# Mumford–Shah functional

(Redirected from Mumford-Shah energy functional)
Image approximation with Mumford-Shah functional. (left) The image of an eye. (center-left) areas of high gradient in the original image. (center-right) boundaries in the Mumford-Shah model, (right) piecewise-smooth function approximating the image.

The Mumford–Shah functional is a functional that is used to establish an optimality criterion for segmenting an image into sub-regions. An image is modeled as a piecewise-smooth function. The functional penalizes the distance between the model and the input image, the lack of smoothness of the model within the sub-regions, and the length of the boundaries of the sub-regions. By minimizing the functional one may compute the best image segmentation. The functional was proposed by mathematicians David Mumford and Jayant Shah in 1989.[1]

## Definition of the Mumford–Shah functional

Consider an image I with a domain of definition D, call J the image's model, and call B the boundaries that are associated with the model: the Mumford–Shah functional E[ J,B ] is defined as

${\displaystyle E[J,B]=C\int _{D}(I({\vec {x}})-J({\vec {x}}))^{2}d{\vec {x}}+A\int _{D/B}{\vec {\nabla }}J({\vec {x}})\cdot {\vec {\nabla }}J({\vec {x}})d{\vec {x}}+B\int _{B}ds}$

Optimization of the functional may be achieved by approximating it with another functional, as proposed by Ambrosio and Tortorelli.[2]

## Minimization of the functional

### Ambrosio–Tortorelli limit

Ambrosio and Tortorelli[2] showed that Mumford–Shah functional E[ J,B ] can be obtained as the limit of a family of energy functionals E[ J,z,ε ] where the boundary B is replaced by continuous function z whose magnitude indicates the presence of a boundary. Their analysis show that the Mumford–Shah functional has a well-defined minimum. It also yields an algorithm for estimating the minimum.

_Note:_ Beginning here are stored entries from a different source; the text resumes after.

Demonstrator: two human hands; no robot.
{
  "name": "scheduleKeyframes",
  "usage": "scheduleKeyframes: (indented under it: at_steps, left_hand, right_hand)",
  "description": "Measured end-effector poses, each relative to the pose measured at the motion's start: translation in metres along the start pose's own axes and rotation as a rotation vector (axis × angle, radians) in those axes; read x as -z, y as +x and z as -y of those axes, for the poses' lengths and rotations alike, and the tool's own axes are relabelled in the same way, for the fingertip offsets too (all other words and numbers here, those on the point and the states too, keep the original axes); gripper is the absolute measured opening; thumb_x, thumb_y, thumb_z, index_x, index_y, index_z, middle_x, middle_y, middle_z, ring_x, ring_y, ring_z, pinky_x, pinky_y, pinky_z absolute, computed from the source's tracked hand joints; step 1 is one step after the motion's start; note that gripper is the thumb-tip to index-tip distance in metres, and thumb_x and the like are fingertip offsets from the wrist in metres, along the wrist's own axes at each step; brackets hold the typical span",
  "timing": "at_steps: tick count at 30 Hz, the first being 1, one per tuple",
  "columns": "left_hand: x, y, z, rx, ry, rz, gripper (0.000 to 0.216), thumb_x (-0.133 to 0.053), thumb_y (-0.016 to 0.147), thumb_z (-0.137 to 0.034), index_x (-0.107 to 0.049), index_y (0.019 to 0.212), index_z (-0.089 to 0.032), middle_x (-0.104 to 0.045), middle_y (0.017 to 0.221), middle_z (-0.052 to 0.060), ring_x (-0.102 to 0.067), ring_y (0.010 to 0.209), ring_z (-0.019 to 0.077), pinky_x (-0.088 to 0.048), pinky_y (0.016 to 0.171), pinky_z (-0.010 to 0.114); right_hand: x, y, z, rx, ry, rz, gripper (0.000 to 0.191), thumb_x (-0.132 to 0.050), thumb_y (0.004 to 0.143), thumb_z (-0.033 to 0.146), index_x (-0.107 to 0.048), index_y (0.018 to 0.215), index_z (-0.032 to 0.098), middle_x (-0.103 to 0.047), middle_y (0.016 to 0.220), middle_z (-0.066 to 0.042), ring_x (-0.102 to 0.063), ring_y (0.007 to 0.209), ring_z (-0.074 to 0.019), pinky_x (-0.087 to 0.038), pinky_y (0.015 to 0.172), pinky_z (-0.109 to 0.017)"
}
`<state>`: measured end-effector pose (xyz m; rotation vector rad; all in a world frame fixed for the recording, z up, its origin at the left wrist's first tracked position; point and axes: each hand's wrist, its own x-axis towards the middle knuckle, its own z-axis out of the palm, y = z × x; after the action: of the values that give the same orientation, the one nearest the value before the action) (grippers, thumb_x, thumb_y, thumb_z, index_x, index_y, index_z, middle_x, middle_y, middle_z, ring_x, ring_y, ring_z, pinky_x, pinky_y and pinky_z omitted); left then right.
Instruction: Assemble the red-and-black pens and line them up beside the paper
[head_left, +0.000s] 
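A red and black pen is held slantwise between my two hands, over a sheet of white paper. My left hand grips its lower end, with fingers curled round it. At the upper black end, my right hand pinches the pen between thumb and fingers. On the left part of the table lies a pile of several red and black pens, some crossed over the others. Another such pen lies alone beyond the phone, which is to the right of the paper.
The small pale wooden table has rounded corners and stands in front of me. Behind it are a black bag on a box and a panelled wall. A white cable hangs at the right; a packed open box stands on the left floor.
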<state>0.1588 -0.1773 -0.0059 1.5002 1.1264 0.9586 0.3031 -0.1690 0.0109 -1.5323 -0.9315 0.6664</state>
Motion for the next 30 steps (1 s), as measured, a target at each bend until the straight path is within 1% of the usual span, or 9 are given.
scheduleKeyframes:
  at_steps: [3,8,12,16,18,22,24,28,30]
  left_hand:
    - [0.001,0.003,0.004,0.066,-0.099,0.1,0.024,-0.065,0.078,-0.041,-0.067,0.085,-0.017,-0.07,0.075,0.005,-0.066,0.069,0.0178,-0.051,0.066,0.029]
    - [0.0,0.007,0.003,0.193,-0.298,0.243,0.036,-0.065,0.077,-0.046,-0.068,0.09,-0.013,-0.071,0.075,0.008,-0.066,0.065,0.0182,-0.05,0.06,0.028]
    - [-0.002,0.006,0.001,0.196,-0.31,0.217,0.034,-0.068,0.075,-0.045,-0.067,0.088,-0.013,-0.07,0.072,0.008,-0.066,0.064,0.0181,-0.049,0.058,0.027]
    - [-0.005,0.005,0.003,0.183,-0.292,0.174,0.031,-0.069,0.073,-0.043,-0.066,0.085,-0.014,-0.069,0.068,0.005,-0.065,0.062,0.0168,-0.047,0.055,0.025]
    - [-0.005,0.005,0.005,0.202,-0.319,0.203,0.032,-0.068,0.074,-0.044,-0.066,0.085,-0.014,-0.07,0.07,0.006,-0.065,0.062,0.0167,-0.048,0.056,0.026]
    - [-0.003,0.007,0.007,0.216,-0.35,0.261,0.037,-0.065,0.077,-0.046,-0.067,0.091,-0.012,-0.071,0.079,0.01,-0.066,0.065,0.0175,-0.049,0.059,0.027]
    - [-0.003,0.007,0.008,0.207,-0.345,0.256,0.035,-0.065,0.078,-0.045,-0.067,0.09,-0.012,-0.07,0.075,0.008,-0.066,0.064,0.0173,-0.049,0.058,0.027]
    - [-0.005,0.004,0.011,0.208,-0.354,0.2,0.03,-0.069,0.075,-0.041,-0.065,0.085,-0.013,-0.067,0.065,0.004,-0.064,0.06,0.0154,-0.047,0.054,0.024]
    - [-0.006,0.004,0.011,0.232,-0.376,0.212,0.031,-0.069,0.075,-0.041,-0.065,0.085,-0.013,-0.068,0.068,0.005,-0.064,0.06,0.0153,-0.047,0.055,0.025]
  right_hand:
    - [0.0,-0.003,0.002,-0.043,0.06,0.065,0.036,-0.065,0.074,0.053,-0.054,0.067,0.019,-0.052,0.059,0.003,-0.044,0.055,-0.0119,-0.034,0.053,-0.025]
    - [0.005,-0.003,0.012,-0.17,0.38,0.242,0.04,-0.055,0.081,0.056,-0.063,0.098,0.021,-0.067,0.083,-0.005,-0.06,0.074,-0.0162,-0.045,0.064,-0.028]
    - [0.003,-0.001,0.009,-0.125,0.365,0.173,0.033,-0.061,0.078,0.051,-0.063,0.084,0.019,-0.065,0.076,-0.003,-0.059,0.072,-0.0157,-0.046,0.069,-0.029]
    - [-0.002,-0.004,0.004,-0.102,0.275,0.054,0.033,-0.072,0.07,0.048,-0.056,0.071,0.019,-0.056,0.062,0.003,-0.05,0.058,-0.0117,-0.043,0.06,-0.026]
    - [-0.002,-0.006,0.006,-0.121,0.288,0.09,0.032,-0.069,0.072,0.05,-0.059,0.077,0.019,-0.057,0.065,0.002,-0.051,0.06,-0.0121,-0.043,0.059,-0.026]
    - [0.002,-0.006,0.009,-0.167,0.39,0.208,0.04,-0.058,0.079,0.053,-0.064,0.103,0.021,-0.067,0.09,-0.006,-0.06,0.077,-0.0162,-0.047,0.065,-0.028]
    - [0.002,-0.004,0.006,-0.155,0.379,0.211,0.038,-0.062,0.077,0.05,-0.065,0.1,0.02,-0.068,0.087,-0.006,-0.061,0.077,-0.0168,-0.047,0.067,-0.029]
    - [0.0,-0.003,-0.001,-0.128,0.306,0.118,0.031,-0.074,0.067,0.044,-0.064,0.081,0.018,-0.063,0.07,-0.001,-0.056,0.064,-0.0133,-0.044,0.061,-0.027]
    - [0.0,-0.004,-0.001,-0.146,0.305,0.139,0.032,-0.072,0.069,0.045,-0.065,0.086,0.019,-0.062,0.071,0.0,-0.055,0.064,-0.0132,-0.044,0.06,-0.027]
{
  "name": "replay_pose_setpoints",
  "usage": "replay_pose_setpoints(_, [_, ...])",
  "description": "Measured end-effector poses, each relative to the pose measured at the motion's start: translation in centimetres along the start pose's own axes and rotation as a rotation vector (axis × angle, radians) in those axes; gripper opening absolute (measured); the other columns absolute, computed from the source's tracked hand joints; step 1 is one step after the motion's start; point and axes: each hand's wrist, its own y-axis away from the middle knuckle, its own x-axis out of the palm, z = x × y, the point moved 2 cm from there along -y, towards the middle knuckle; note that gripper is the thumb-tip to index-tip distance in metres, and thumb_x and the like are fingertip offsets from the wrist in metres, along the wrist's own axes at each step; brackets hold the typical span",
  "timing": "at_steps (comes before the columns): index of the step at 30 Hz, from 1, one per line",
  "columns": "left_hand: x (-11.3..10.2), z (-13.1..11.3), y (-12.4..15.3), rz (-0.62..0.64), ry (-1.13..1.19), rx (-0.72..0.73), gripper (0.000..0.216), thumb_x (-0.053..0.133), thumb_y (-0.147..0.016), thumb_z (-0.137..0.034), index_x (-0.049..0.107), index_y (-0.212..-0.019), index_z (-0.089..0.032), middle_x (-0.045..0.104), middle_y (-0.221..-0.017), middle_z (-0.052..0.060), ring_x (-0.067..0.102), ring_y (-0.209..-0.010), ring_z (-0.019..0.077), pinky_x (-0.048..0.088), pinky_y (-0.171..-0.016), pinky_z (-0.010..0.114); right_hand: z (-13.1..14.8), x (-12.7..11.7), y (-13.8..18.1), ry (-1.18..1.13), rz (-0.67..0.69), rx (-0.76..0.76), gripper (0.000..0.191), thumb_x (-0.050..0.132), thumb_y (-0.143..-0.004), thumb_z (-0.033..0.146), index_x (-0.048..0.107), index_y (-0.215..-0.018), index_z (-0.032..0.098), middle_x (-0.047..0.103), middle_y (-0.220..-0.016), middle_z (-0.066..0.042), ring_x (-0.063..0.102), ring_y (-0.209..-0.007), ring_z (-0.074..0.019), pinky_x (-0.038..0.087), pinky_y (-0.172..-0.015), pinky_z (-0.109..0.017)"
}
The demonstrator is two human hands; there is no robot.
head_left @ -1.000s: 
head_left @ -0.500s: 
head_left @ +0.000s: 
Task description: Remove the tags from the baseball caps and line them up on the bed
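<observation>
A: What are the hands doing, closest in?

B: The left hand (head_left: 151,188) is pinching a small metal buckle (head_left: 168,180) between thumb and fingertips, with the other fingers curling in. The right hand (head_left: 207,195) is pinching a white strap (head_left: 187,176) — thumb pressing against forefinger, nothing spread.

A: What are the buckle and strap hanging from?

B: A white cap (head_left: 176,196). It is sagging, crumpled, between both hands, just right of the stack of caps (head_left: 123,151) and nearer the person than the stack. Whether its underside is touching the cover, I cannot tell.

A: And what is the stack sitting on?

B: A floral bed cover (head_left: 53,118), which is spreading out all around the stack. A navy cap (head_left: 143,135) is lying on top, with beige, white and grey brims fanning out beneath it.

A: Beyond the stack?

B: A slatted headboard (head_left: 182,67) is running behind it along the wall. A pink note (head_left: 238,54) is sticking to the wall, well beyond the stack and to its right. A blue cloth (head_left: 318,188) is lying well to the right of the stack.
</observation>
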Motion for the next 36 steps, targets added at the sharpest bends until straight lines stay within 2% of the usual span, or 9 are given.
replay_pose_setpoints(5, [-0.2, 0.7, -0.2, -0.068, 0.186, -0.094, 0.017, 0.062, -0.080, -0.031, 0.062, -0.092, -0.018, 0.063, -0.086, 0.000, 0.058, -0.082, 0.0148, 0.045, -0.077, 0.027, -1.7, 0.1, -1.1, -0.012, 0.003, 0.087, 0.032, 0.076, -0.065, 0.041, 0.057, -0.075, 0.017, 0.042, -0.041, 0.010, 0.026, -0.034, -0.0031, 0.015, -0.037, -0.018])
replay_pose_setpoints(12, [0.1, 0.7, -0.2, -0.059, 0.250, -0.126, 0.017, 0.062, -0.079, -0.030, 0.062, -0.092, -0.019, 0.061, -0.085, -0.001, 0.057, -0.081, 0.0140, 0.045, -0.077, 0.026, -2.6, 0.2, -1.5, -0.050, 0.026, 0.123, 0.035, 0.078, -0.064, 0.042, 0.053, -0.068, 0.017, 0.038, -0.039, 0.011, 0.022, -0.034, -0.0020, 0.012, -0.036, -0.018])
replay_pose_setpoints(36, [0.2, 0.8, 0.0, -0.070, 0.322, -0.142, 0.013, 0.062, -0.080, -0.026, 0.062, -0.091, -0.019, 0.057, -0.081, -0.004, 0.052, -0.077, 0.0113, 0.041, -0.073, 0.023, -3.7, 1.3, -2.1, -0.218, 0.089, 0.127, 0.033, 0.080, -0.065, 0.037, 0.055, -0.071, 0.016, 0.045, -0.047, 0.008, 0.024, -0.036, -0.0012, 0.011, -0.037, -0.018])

The functionals they define have the following form:

${\displaystyle E[J,z;\epsilon ]=C\int (I({\vec {x}})-J({\vec {x}}))^{2}d{\vec {x}}+A\int z({\vec {x}})|{\vec {\nabla }}J({\vec {x}})|^{2}d{\vec {x}}+B\int \{\epsilon |{\vec {\nabla }}z({\vec {x}})|^{2}+\epsilon ^{-1}\phi ^{2}(z({\vec {x}}))\}d{\vec {x}}}$

where ε > 0 is a (small) parameter and ϕ(z) is a potential function. Two typical choices for ϕ(z) are

• ${\displaystyle \phi _{1}(z)=(1-z)/2\quad z\in [0,1].}$ This choice associates the edge set B with the set of points z such that ϕ1(z) ≈ 0
• ${\displaystyle \phi _{2}(z)=3z(1-z)\quad z\in [0,1].}$ This choice associates the edge set B with the set of points z such that ϕ1(z) ≈ ½

The non-trivial step in their deduction is the proof that, as ${\displaystyle \epsilon \to 0}$, the last two terms of the energy function (i.e. the last integral term of the energy functional) converge to the edge set integral ∫Bds.

The energy functional E[ J,z,ε ] can be minimized by gradient descent methods, assuring the convergence to a local minimum.

Ambrosio, Fusco, and Hutchinson, established a result to give an optimal estimate of the Hausdorff dimension of the singular set of minimizers of the Mumford-Shah energy.[3]